What collaboration opportunities or engagement have you gained from across BioQuarter?
Galecto is co-sponsor on several other academic and translational projects on BioQuarter at the CIR and Royal Infirmary of Edinburgh (RIE). I am also co-supervisor on a number of postgraduate projects.
I also have academic collaborations with groups in the Centre for Regenerative Medicine and the Roslin Institute, and in early stages of engagement with Fios Genomics, also with facilities at NINE, and hope to collaborate further with the research community on BioQuarter.
Galecto is part of the DEFINE COVID-19 initiative which aims to test promising new therapies in small numbers of COVID-19 patients. GB0139 is one of the trial compounds in this study which will be compared against standard care in patients who are experiencing different symptoms of COVID-19.
What are the plans for the future?
When I first started my academic career at University of Edinburgh with Professor Sethi our research focused on lung cancer and how the microenvironment around tumours can impact tumour growth.
Galectins are important modulators of the tissue microenvironment in several tumour types.

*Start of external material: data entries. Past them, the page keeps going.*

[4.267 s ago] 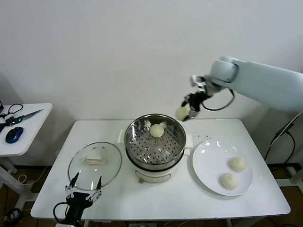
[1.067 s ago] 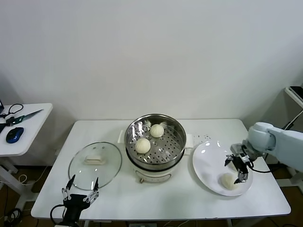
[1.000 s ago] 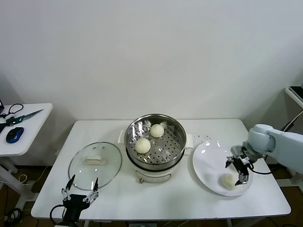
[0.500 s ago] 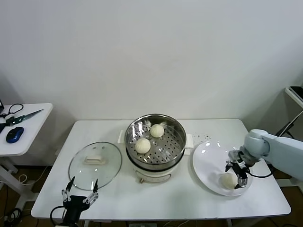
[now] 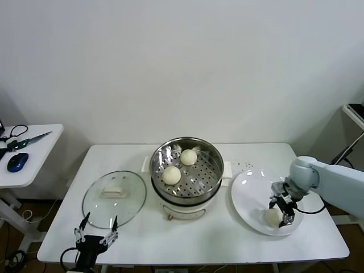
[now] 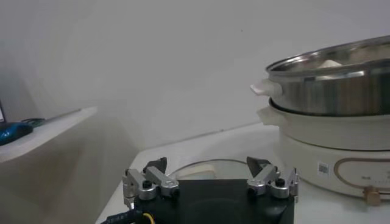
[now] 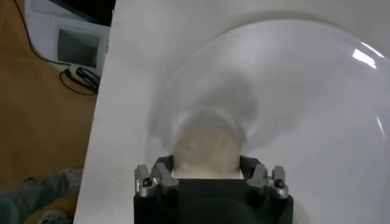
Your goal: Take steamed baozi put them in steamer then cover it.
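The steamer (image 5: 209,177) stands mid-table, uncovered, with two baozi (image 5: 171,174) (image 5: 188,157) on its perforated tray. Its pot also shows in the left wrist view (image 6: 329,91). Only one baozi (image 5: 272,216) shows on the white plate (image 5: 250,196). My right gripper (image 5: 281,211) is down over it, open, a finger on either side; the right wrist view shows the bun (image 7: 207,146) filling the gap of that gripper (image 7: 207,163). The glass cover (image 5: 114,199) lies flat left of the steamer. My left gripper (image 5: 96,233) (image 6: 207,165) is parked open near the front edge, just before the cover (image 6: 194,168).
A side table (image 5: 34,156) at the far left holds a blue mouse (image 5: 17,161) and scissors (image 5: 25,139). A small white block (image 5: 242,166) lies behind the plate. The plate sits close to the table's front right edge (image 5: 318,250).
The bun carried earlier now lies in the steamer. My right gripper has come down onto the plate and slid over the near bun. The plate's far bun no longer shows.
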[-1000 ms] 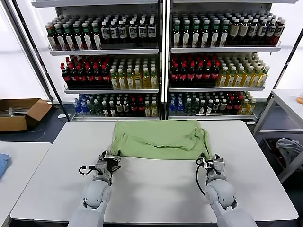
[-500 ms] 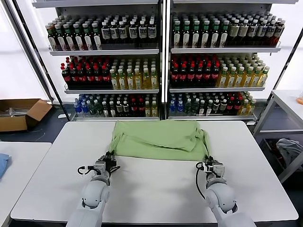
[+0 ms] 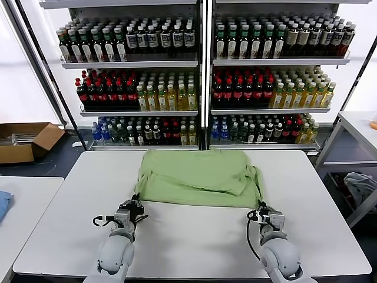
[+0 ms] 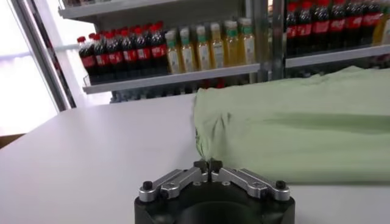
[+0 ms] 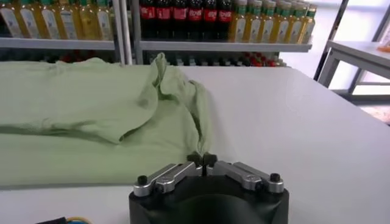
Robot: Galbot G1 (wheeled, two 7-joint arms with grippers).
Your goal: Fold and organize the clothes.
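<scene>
Green polo shirt [image 3: 197,177] folded; fingers [image 4: 200,165] closed near hem.

table near edge: bare white table [image 3: 194,236] between left gripper [image 3: 131,206] and right gripper [image 3: 265,213]
far side: green shirt [image 3: 197,175] covers it
behind table: bottle shelves [image 3: 203,88] block reach

A white worktop [image 3: 194,236] fills the foreground, and behind it stand tall shelves [image 3: 200,62] packed with bottles [image 3: 247,88] — dark, red-capped, yellow and green, row upon row. An open cardboard box [image 3: 26,141] sits on the dark floor [image 3: 65,156] at the left. A second white table [image 3: 359,127] stands at the right — bright light washes the walls on both sides.
</scene>
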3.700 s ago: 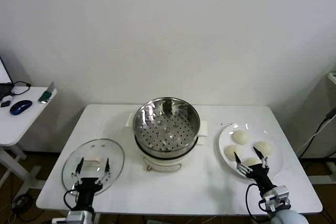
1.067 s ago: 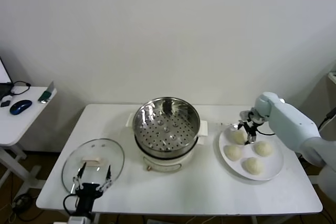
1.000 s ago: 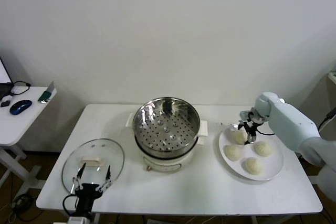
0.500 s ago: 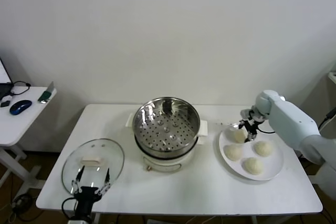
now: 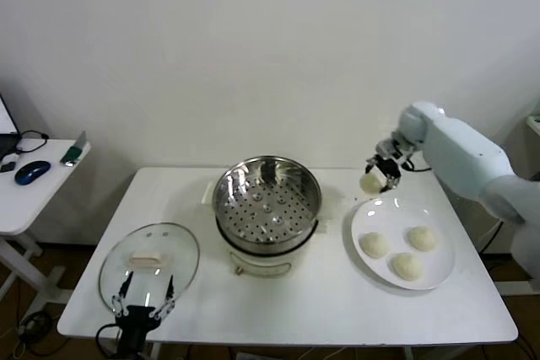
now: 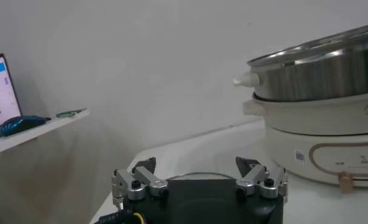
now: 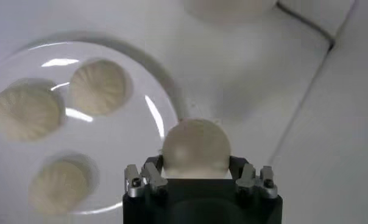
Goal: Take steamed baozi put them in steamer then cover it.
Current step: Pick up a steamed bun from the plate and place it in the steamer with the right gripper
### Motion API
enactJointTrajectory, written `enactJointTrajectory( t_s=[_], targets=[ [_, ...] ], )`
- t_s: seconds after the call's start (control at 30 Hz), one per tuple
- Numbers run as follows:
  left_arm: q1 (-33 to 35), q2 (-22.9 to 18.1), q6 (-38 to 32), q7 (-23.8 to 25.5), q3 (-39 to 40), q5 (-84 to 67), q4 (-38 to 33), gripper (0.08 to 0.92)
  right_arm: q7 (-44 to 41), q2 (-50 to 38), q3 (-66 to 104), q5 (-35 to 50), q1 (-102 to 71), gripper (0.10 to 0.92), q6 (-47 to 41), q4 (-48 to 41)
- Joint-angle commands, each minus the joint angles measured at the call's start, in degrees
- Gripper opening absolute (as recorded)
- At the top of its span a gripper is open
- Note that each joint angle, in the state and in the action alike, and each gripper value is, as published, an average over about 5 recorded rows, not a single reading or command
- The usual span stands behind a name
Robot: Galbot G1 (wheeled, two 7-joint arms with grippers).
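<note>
Round steel steamer pot stands open-topped, nothing over it. Bare white bench strip separates pot and flat white plate. Glass lid lies near the left corner.

Plain white wall fills the rear of the room, evenly lit and bare. In front of it stands a white rectangular surface with rounded corners. To the left, well apart from it, a second white side table on angled legs carries a dark blue computer mouse, a black cable and a small green-edged card. A screen edge shows at the far left. Brown floor lies beneath, with a coiled cable upon it.
</note>
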Motion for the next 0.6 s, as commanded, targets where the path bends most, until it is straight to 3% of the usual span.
enactJointTrajectory(
  t_s=[0.03,0.4,0.6],
  targets=[
    [0.52,-0.06,0.11,0.14,0.2,0.21,-0.03,0.823,-1.22,7.61,-8.14,2.45,12.88,0.7,11.62,6.61],
    [1.18,0.07,-0.07,0.1,-0.1,-0.19,0.18,0.823,3.77,17.8,-4.99,-9.31,9.23,0.704,19.75,11.26],
    [1.63,0.23,0.0,0.1,-0.29,-0.78,-0.05,0.823,6.03,21.84,-4.08,-17.0,4.25,0.702,21.75,9.47]
  ],
)
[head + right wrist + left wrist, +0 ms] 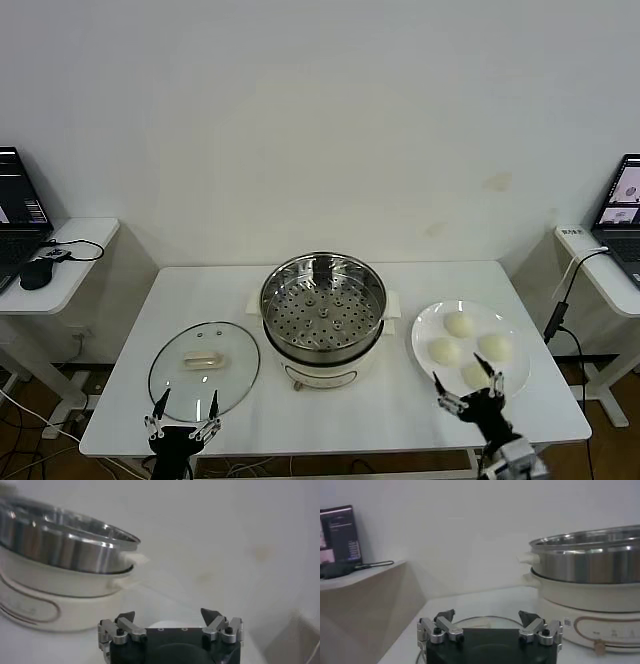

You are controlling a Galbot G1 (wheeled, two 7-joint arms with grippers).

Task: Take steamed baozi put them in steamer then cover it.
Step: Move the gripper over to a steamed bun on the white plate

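Observation:
The steamer [322,300], a shiny steel pot with a perforated tray on a white base, stands uncovered at the table's centre. Several cream-white baozi [460,324] lie on a white plate [425,325] to its right. My right gripper [468,385] hovers open at the plate's front edge, right by the nearest bun [475,375]. The glass lid [204,368] with a cream handle lies flat to the steamer's left. My left gripper [185,405] stands open just in front of it. In the left wrist view the gripper [487,616] faces the lid's rim [480,620], with the steamer [590,560] beside it. The right wrist view shows its gripper [169,615] empty, near the steamer [60,545].
The white table [330,410] ends just in front of both grippers. Side desks with laptops [15,215] [620,215] flank it, the left one also holding a mouse [38,272]. A cable [560,300] hangs by the table's right edge.

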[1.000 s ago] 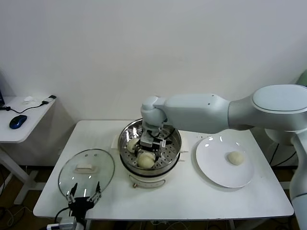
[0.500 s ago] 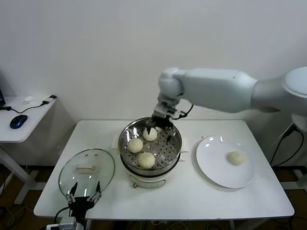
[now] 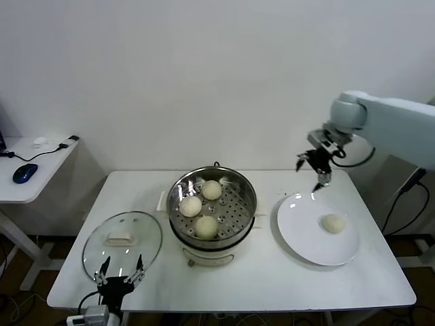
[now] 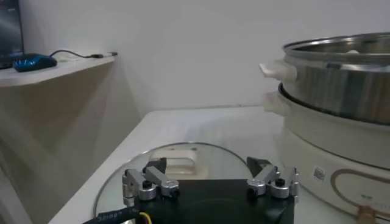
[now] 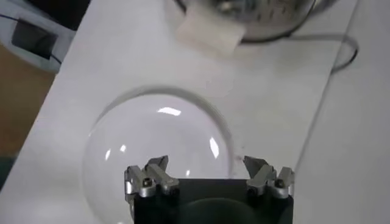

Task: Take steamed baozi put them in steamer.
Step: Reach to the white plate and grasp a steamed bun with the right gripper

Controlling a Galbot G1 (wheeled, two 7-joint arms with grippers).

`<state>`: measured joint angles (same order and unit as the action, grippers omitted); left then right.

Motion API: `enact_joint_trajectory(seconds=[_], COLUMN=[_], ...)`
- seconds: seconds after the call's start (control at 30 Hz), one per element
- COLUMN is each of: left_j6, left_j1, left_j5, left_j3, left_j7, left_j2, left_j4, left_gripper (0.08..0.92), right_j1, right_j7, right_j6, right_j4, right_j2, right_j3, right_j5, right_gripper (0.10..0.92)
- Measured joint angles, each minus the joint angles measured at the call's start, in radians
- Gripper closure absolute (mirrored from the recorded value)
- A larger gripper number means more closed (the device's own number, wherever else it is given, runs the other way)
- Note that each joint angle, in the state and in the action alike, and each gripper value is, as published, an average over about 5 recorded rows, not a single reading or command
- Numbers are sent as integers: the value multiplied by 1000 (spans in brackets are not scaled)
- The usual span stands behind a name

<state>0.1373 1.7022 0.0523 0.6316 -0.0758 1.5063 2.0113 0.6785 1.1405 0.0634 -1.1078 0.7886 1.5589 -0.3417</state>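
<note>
Above the far edge of the white plate [image 3: 304, 234], the right gripper [image 3: 315, 168] hung in the air with its fingers spread and nothing between them. One bun [image 3: 333, 223] lay on that plate, toward its right side. Three buns [image 3: 206, 226] sat inside the steamer [image 3: 228, 231] at the middle of the table [image 3: 272, 278], resting on its perforated tray, apart from one another. At the table's near left corner the left gripper [image 3: 119, 276] was parked low, its fingers wide apart and empty, just before the glass lid [image 3: 122, 241] lying flat on the tabletop.
</note>
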Motion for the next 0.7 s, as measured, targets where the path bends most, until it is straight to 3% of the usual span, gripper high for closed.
enact_joint_trajectory(seconds=[0.27, 0.7], left_j6=[6, 8], left_j1=[7, 13], left_j5=[-10, -13], left_j3=[-4, -1], left_j7=[1, 2], left_j2=[12, 14], left_j4=[0, -5], left_gripper=[177, 177], right_j1=[-244, -471], right_j7=[-21, -52], right_j6=[-24, -40], right_j4=[124, 294], right_j2=[-52, -7], right_j3=[-188, -383], right_j5=[132, 247], right_gripper=[203, 203])
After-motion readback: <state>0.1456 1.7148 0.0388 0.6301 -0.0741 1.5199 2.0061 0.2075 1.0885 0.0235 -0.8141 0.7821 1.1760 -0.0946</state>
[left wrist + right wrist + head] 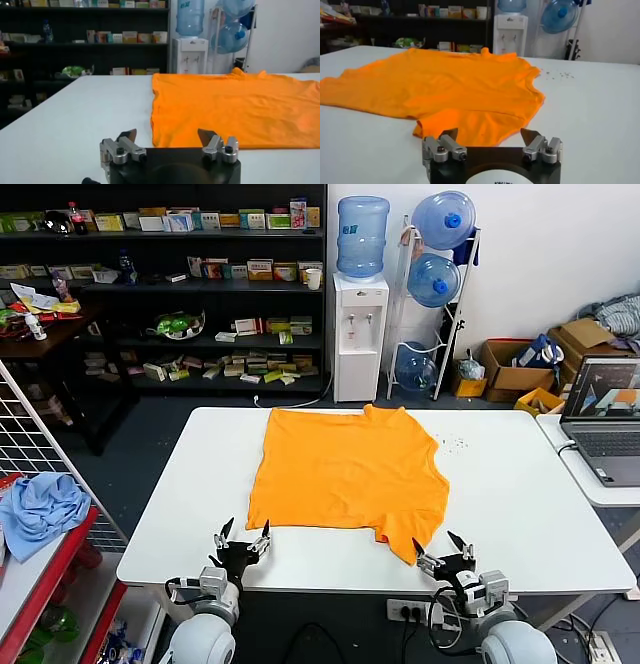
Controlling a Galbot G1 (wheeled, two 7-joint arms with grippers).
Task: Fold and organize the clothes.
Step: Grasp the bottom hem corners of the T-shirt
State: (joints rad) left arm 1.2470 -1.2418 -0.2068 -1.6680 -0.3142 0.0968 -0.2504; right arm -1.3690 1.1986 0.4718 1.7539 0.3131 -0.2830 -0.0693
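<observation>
Left jaws (240, 540) spread apart, holding nothing, poised at the near edge of the bench (160, 514), just short of the near left corner of the orange T-shirt (345, 469). In the left wrist view, left jaws (168, 135) standing wide with the shirt's near hem (235, 107) directly beyond them, close but apart from the tips. Right jaws (445, 551) likewise spread apart and empty, set at the near edge of the bench on the right, just beside the shirt's near right corner, where a sleeve folds over into a point. In the right wrist view, right jaws (489, 134) open with that folded orange corner (465, 97) lying between and just beyond the tips, not gripped. Shirt spread mostly flat on the white bench, collar toward the far edge, hem toward the robot, some wrinkles along the right side. Beyond the bench, a water dispenser (360, 299) against the wall, dark shelves (170, 284) of boxed goods to its left. A laptop (605, 419) open at far right. A light blue cloth (40, 509) heaped on a rack at far left.
</observation>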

Developing Galecto’s inhibitors for an oncology indication will be a new and exciting avenue for the future.
What do you enjoy most about BioLife?
I’m from Edinburgh so the location is perfect for me as I can cycle to work and it make it easier to keep up with colleagues past and present.
The coronavirus outbreak has limited personal interaction, however Zoom and Teams have allowed communication to remain open although nothing really beats human interaction and informal discussions over coffee.